Some of your seafood may have been caught by slaves
The Thai fishing industry is one of the largest on earth. As a nation with over 3,000 kilometres of coastline, it’s no wonder that many of the country’s residents rely upon the ocean for their livelihood. Some of the numbers involved are staggering. Thailand is the world’s third largest seafood exporter, generating nearly $9 billion in revenue every year - a good deal of which comes from American and European markets. With an expanding fishing workforce of nearly three-quarters of a million people, the scale of the operation cannot be underestimated. However, in recent years, this vast industry has found itself under increasing scrutiny.
In 2014, articles published in The Guardian, Reuters, Associated Press and others revealed that Thailand has a huge problem with forced labour and human trafficking. Reports began to emerge of horrific abuse within Thai fishing fleets. Fishermen were tortured, forced to work 20-hour shifts and kept on their feet through forced administration of methamphetamine. One shocking statistic stated that 59 per cent of trafficked personnel had witnessed the murder of a fellow worker by fishing crews.
The problem centres around Thai fishing’s significant migrant workforce. Every year, huge numbers of Burmese, Cambodian and Laotian labourers make their way to the Thai coast - lured by the promise of work absent in their homelands. Often, these men are offered positions away from fishing’s frontline, in canning factories or markets. However, after arriving in a Thai port, they find themselves Shanghaied aboard ships against their will, often to spend months at sea. Working in terrible conditions, these migrant workers endure regular beatings and receive no pay.
Reports suggest that this abuse has been systematic for years, with authorities either turning a blind eye or unable to provide meaningful assistance. However, the initial publication of the story in 2014 meant that the industry fell under greater scrutiny than ever before. The impact was immediate. The United States relegated Thailand to “Tier 3” in its annual human trafficking report - alongside countries such as North Korea. The European Union issued a “yellow card” warning to the Thai government, meaning that if steps were not taken to improve the conditions of the abused workforce, all Thai seafood products would be banned. For the first time, officials were forced to take legislative action.
On the surface, the early Thai response appeared to be positive. A massive overhaul of the entire industry was announced, with new policies dictating that all crew members aboard fishing vessels be officially counted, and the previously undocumented foreign workforce be recognised. In a recent report published by Human Rights Watch, a spokesperson for Thailand’s National Fisheries Association declared less than convincingly that, “The consumers of the USA and Europe can eat our seafood. Everything is fine”.
Unfortunately, it has become clear that everything is far from fine. Human Rights Watch’s report revealed that the reforms are proving to be incredibly ineffectual and that new legislation is being largely ignored. According to Jason Judd, programme manager for the Ship to Shore Rights project, extra bureaucracy has added a new layer of problems. Retention of official documents, withholding of wages, uncompensated overtime and debt bondage are all rampant within the supposedly new-look Thai fishing industry.

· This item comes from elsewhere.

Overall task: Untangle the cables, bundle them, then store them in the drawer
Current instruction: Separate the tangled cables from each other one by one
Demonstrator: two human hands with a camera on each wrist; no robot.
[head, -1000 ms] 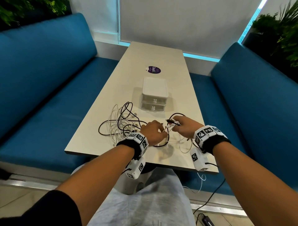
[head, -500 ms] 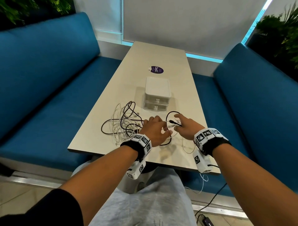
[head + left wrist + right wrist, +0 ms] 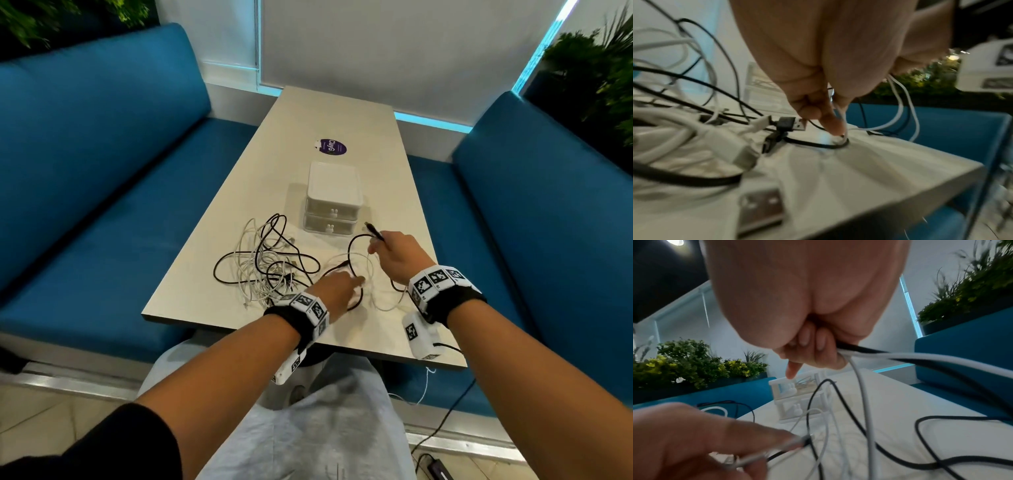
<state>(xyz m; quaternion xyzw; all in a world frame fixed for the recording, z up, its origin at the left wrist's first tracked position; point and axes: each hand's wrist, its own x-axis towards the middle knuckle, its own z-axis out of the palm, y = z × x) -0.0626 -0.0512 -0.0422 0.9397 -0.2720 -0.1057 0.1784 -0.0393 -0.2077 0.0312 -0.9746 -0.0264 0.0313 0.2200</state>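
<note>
Sticker (image 3: 331, 147) reading "ClayG" beyond drawer unit (image 3: 333, 202)

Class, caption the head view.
Right hand lifts a black cable end; left hand pins a white cable.

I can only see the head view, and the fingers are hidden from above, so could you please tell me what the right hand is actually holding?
Observer: The right wrist view shows the right hand gripping two cables together, a black cable and a white cable.
Operator: Thank you. And the other one?
Observer: In the left wrist view, the left hand pinches a white strand low over the table.
Operator: Is any plug lying free nearby?
Observer: Yes, a black USB plug lies just beside that fingertip, not held.
</note>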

One of the most significant failures of the reforms have been the new “pink cards”, introduced as a means of documenting migrant workers. The theory was that these would provide workers with a means of official identification, allowing authorities to monitor who is going on and off boats and employees to move freely between positions. In reality, they have become a new way for crooked captains to force migrants into bondage. In order to change jobs, a worker must obtain written permission from their current employer on their pink card. In many cases, companies are either refusing to hand pink cards over, or are claiming to have lost them altogether. With no means to unionisation and a lack of personnel at busy ports, with as few as two people monitoring 100 vessels, it is easy to get away with such abuses of power. This is just one example of how the new laws are failing to protect a vulnerable workforce.
It seems clear that the Thai industry is showing little willingness to change meaningfully on its own. However, as with many things, the way to make authorities take notice is money. It is here that, as consumers, we can all help make a real difference. For American and European customers, the most common Thai exports are prawns and shrimp. Therefore by rigorously checking where our seafood is sourced from and choosing alternatives from other fisheries, we can help play a part in pressurising Thai authorities to make a change. It may seem insignificant, but any small gesture is worth it in the fight against slavery.
In a world where we are all too disconnected from how our food is produced, it’s easy to remain distant from the plight of people on the other side of the world. However, when it is an issue of inhumane exploitation, it’s not enough to plead ignorance. We all have a duty to make responsible choices about our food. Until it can be proved that slavery is a thing of the past, anyone who wants to avoid a guilty conscience would do well to avoid Thai seafood.